Pomalidomide is potentially a less painful alternative to options such as freezing and laser ablation, and it may have a lower rate of recurrence, but it’s expensive. Copays range upward from $5,000 for a month supply, according to GoodRx. Celgene, the maker of the drug, offers financial assistance.
Pomalidomide is a derivative of thalidomide that’s approved for multiple myeloma and also has shown effect against a viral lesion associated with HIV, Kaposi sarcoma. The drug is a T-cell activator, and since T-cell activation also is key to spontaneous anal HSIL clearance, Dr. Polizzotto and team wanted to take a look to see if it could help, he said.
The men in the study were at high risk for progression to anal cancer. With a median lesion duration of more than 3 years, and at least one case out past 7 years, spontaneous clearance wasn’t in the cards. The lesions were all grade 3 HSIL, which means severe dysplasia, and more than half of the subjects had HPV genotype 16, and the rest had other risky genotypes. Ten subjects also had HIV, which also increases the risk of anal cancer.
Pomalidomide was given in back-to-back cycles for 6 months, each consisting of 2 mg orally for 3 weeks, then 1 week off, along with a thrombolytic, usually aspirin, given the black box warning of blood clots. The dose was half the 5-mg cycle for Kaposi’s.
The overall response rate – complete clearance or a partial clearance of at least a 50% on high-resolution anoscopy – was 50% at 6 months (12/24), including four complete responses (4/15, 27%) in subjects without HIV, as well as four in the HIV group (4/9, 44%).

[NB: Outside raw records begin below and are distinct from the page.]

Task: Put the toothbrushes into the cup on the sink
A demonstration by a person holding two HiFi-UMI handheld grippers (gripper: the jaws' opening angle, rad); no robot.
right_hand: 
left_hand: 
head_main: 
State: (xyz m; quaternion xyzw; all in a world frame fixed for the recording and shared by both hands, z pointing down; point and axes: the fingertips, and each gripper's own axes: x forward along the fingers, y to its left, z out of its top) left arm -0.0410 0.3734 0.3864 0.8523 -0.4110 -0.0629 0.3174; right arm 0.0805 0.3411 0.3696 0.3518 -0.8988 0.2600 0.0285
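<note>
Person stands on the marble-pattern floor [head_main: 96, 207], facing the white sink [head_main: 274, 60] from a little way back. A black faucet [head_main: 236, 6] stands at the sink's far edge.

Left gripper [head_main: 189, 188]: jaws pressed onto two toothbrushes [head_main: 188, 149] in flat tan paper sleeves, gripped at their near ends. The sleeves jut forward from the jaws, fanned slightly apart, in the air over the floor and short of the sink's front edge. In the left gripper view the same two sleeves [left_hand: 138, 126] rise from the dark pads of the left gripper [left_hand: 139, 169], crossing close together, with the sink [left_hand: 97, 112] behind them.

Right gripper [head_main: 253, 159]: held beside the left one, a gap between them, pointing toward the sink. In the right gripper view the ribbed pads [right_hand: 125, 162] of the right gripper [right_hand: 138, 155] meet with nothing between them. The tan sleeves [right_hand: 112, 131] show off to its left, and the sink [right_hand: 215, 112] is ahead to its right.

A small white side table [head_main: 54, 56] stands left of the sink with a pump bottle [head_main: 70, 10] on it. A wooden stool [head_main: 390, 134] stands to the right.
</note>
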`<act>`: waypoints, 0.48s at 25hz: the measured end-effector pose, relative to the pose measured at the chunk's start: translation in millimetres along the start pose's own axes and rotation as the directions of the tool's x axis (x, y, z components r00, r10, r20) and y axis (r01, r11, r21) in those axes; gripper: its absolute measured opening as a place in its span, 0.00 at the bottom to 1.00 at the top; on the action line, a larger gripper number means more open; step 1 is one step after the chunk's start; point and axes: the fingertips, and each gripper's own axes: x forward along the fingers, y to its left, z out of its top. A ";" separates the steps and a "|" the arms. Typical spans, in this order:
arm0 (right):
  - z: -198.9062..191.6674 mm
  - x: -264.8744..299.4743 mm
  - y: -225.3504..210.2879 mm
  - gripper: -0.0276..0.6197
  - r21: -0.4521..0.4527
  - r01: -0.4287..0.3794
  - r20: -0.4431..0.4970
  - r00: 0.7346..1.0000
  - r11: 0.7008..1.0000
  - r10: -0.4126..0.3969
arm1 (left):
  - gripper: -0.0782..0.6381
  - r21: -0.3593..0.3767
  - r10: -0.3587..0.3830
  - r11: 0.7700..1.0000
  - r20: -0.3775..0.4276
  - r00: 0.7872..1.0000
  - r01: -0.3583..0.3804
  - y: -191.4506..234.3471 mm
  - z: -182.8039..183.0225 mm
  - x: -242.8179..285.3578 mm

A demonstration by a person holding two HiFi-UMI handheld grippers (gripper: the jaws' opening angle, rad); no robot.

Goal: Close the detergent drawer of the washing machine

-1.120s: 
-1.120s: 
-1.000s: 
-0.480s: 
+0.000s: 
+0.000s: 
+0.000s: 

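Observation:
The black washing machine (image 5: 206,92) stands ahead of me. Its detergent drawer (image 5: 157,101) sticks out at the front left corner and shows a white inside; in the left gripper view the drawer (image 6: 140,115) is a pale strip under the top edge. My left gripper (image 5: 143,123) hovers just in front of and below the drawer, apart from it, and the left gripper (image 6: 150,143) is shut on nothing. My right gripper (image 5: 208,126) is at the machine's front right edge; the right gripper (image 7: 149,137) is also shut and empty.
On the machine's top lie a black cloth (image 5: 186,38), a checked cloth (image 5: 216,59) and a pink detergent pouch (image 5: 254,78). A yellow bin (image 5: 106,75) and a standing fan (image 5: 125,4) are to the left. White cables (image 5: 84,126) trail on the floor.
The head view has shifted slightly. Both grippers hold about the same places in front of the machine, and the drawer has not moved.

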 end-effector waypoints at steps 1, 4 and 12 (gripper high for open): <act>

On follow-up at month 12, “we saw something we did not expect. Strikingly, with no additional therapy in the interim, we saw a deepening of response in a number of subjects.” The overall response rate climbed to 63% (15/24), including 33% complete response in the HIV-free group (5/15) and HIV-positive group (3/9).
Some did lose their response in the interim, however, and the study team is working to figure out if it was do to a recurrence or a new infection.
A general pattern of immune activation on treatment, including increased systemic CD4+ T-cell responses to HPV during therapy, supported the investigator’s hunch of an immunologic mechanism of action, Dr. Polizzotto said.
There were four instances of grade 3 neutropenia over eight treatment cycles, and one possibly related angina attack, but other than that, adverse reactions were generally mild and self-limited, mostly to grade 1 or 2 neutropenia, constipation, fatigue, and rash, with no idiosyncratic reactions in the HIV group or loss of viral suppression, and no discontinuations because of side effects.
The men in the study were aged 40-50 years, with a median age of 54 years; all but one were white. The median lesion involved a quarter of the anal ring, but sometimes more than half.
The work was funded by the Cancer Institute of New South Wales, the Australian National Health and Medical Research Council, and Celgene. Dr. Polizzotto disclosed patents with Celgene and research funding from the company.